Pega's CTO advises using the powerful reasoning of LLMs to design processes and marketing offers. However, at runtime, switch to faster, cheaper, and more consistent predictive models. This avoids the unpredictability, cost, and risk of calling expensive LLMs for every live customer interaction.

OpenAI uses two connector types. First-party (1P) "sync connectors" store data to enable higher-quality, optimized experiences (e.g., re-ranking). Third-party (3P) MCP connectors provide broad, long-tail coverage but offer less control. This dual approach strategically trades off deep integration quality against ecosystem scale.

Developing LLM applications requires solving for three infinite variables: how information is represented, which tools the model can access, and the prompt itself. This makes the process less like engineering and more like an art, where intuition guides you to a local maxima rather than a single optimal solution.

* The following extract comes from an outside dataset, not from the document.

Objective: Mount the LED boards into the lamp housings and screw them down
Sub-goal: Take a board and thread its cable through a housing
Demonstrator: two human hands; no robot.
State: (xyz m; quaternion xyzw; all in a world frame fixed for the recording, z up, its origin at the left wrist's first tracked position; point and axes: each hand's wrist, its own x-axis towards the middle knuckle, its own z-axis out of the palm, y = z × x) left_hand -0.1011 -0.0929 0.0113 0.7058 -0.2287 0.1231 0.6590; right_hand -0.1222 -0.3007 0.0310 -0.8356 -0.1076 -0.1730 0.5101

The simple "tool calling in a loop" model for agents is deceptive. Without managing context, token-heavy tool calls quickly accumulate, leading to high costs ($1-2 per run), hitting context limits, and performance degradation known as "context rot."

Exposing a full API via the Model Context Protocol (MCP) overwhelms an LLM's context window and reasoning. This forces developers to abandon exposing their entire service and instead manually craft a few highly specific tools, limiting the AI's capabilities and defeating the "do anything" vision of agents.

While prompt engineering focuses on crafting the human message, context engineering is a broader discipline that also manages the flow of information from a potentially large number of tool calls, a key challenge in building effective agents.